→ REQUIRED WORK: There is one span to output from the data below: the lines starting at the line with "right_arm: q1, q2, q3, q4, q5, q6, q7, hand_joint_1" and ending at the line with "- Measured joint". Output it exactly, ends included, nothing more.

→ RECORDED DATA:
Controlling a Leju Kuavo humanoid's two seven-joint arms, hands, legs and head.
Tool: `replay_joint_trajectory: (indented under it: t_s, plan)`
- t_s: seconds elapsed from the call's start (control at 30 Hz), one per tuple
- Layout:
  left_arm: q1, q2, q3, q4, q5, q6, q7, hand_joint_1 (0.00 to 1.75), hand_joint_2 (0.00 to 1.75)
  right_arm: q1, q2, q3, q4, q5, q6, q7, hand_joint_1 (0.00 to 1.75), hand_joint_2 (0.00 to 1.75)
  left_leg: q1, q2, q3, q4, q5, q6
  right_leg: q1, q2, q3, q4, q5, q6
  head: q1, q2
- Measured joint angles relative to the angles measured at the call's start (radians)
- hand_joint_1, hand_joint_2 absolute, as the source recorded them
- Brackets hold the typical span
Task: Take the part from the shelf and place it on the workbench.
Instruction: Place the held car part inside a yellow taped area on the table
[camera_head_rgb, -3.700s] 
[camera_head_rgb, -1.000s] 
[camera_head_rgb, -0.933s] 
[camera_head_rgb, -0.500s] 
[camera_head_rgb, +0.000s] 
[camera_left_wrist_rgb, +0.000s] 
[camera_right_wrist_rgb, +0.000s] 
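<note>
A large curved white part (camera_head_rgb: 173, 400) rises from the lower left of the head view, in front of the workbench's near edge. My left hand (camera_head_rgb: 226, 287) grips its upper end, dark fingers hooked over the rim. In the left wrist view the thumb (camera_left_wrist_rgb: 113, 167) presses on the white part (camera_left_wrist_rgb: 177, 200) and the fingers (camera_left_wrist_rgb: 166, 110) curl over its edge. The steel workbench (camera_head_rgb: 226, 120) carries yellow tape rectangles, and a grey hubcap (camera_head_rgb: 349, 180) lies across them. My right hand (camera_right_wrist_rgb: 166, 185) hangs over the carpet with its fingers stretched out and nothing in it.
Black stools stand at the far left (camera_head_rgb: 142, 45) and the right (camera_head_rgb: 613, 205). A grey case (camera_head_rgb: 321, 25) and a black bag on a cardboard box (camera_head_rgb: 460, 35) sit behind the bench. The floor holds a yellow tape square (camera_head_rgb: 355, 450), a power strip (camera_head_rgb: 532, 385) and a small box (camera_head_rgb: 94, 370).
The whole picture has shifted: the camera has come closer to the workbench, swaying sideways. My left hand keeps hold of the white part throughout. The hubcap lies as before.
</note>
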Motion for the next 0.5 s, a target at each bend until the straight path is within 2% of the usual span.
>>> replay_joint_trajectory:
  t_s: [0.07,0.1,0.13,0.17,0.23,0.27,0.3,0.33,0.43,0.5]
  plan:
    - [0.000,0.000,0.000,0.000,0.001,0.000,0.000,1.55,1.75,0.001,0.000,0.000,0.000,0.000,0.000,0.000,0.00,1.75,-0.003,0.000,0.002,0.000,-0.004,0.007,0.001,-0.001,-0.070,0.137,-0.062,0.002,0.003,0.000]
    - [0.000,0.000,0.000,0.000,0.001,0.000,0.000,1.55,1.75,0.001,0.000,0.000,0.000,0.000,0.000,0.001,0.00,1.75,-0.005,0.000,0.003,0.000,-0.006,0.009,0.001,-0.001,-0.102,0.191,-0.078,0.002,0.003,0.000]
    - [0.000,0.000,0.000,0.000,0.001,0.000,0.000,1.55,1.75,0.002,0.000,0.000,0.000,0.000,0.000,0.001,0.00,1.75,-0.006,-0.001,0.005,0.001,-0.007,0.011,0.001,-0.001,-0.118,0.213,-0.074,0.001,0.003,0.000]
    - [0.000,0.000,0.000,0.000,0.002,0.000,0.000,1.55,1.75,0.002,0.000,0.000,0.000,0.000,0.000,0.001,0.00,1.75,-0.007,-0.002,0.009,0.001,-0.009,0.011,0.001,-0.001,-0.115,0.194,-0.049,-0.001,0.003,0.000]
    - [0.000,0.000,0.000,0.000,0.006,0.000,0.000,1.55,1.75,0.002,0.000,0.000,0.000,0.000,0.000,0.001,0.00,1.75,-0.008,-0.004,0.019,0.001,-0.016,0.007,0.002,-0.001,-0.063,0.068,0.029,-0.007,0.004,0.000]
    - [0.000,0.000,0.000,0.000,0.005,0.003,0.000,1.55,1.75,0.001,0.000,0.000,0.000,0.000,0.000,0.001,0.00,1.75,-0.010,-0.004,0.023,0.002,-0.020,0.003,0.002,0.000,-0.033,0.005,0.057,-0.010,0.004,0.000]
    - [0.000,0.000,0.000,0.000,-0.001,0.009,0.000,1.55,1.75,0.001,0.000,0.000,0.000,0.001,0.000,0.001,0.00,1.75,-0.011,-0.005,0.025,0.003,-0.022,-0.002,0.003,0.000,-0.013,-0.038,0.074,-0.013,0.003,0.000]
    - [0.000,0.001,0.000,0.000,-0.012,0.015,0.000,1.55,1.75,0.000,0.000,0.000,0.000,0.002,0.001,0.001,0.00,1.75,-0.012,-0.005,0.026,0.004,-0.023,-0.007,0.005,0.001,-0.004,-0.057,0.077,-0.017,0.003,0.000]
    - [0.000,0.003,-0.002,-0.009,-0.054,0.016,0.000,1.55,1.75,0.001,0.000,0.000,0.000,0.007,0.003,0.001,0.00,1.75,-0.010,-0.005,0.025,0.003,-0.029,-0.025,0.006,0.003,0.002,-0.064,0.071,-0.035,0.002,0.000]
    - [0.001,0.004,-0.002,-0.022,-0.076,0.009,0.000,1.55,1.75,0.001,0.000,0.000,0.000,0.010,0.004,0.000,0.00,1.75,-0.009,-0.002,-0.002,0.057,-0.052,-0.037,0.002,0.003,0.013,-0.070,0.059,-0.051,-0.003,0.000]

→ REPLY TO THE EXERCISE:
  right_arm: q1, q2, q3, q4, q5, q6, q7, hand_joint_1 (0.00 to 1.75), hand_joint_2 (0.00 to 1.75)
  left_leg: q1, q2, q3, q4, q5, q6
  right_leg: q1, q2, q3, q4, q5, q6
  head: q1, q2
- Measured joint angles relative to the angles measured at the call's start (radians)

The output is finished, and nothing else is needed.